[Extracted records Boundary: Start]

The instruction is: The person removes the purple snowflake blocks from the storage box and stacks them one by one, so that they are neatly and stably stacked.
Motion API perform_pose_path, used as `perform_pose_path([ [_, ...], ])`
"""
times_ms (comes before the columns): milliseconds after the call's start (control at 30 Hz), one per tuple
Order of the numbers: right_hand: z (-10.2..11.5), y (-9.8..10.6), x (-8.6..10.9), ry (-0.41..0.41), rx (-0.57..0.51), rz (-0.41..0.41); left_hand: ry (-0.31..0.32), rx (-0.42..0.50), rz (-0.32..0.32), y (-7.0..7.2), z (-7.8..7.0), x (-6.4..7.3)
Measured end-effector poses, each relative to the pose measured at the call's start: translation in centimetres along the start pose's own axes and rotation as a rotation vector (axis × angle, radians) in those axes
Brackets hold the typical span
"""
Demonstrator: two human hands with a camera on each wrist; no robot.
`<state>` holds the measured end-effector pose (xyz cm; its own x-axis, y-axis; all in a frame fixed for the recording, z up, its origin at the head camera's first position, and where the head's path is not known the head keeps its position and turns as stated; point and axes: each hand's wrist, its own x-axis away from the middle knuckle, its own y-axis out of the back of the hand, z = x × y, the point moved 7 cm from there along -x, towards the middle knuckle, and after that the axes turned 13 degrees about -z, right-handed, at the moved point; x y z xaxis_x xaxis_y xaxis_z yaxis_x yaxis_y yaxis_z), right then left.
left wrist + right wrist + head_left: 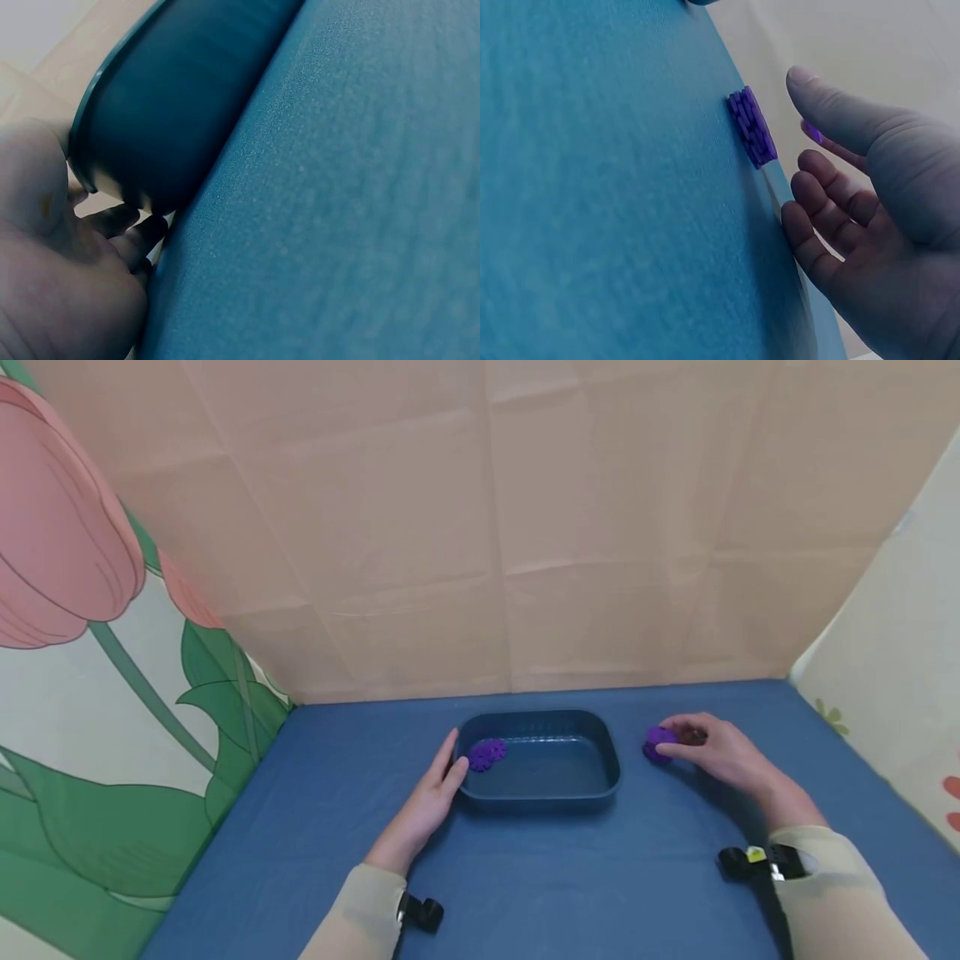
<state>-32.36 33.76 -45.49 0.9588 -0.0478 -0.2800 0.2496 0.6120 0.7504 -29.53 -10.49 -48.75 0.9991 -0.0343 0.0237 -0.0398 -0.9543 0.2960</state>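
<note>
A blue rectangular tray (540, 799) stands on the table in the head view, with a few purple notched, flower-shaped discs (487, 753) at its left end. My left hand (431, 793) holds the tray's left side, thumb at the rim; in the left wrist view its fingers (135, 232) reach along the outer wall. To the right of the tray, my right hand (716, 752) pinches a purple disc (662, 737) between thumb and index finger. A small stack of purple discs (752, 129) lies on the table just beyond the fingertips in the right wrist view.
Blue cloth (540, 877) covers the table. A beige sheet (495, 527) hangs along its back edge. Flower-printed wall coverings (142, 710) border the left and right sides. Each wrist carries a small black camera (423, 912).
</note>
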Motion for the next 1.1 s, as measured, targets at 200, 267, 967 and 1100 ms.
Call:
perform_pose_path([
  [200, -0.3, -0.3, 0.2, 0.009, 0.009, 0.039, -0.002, -0.008, 0.000, 0.0, -0.1, 0.1],
  [267, -0.4, -0.4, 0.3, 0.006, 0.010, 0.051, -0.002, -0.010, 0.000, 0.1, -0.1, 0.1],
  [967, -0.8, -1.3, 0.4, 0.017, 0.017, 0.082, -0.003, -0.006, 0.004, 0.2, 0.0, 0.1],
  [1100, -0.9, -1.3, 0.4, 0.015, 0.018, 0.081, -0.003, -0.007, 0.004, 0.2, 0.0, 0.1],
])
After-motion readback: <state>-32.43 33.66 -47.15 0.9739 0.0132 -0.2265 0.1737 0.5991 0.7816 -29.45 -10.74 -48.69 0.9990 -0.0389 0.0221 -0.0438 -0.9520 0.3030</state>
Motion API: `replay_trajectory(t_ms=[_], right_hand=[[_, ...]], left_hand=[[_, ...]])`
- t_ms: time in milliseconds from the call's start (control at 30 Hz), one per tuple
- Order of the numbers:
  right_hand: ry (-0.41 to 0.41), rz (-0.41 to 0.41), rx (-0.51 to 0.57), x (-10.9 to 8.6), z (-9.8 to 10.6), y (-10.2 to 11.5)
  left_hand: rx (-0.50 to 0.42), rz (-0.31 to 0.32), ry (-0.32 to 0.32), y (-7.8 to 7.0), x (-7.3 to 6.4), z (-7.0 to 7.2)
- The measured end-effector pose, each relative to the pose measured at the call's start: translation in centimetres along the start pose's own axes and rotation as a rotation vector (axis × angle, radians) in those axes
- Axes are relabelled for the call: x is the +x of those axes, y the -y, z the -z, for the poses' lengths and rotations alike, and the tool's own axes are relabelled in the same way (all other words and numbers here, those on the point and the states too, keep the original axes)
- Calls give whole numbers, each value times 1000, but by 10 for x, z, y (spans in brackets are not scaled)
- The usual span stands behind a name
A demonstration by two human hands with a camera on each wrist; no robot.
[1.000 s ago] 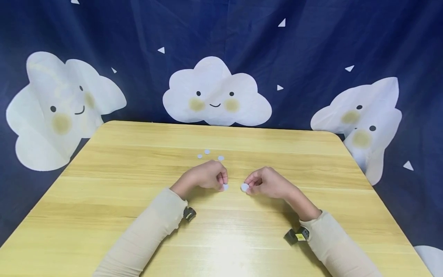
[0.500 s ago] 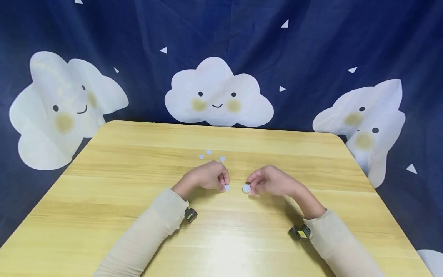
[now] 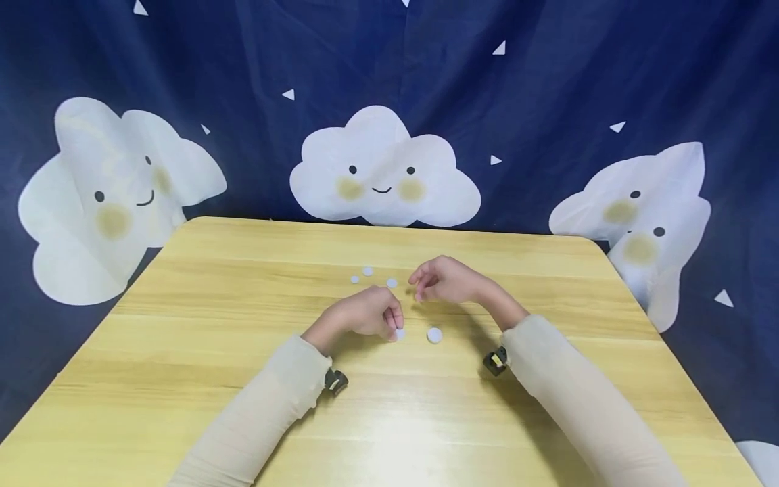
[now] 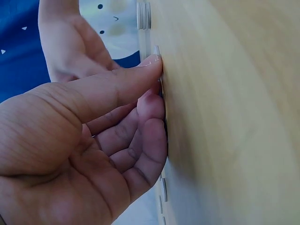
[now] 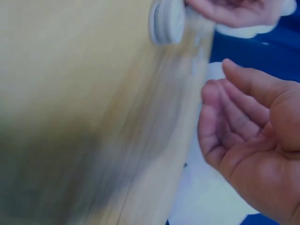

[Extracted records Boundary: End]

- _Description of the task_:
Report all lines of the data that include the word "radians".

- _Your response_:
Measured end-effector poses, each relative to the pose measured at the call's start: translation in centimetres along the start pose's own axes and rotation as a rotation vector (axis × angle, radians) in those axes
- The measured end-effector pose, each relative to the pose measured at the call's start: translation in centimetres along the start pose's own axes and rotation as a rotation vector (axis × angle, radians) in those axes

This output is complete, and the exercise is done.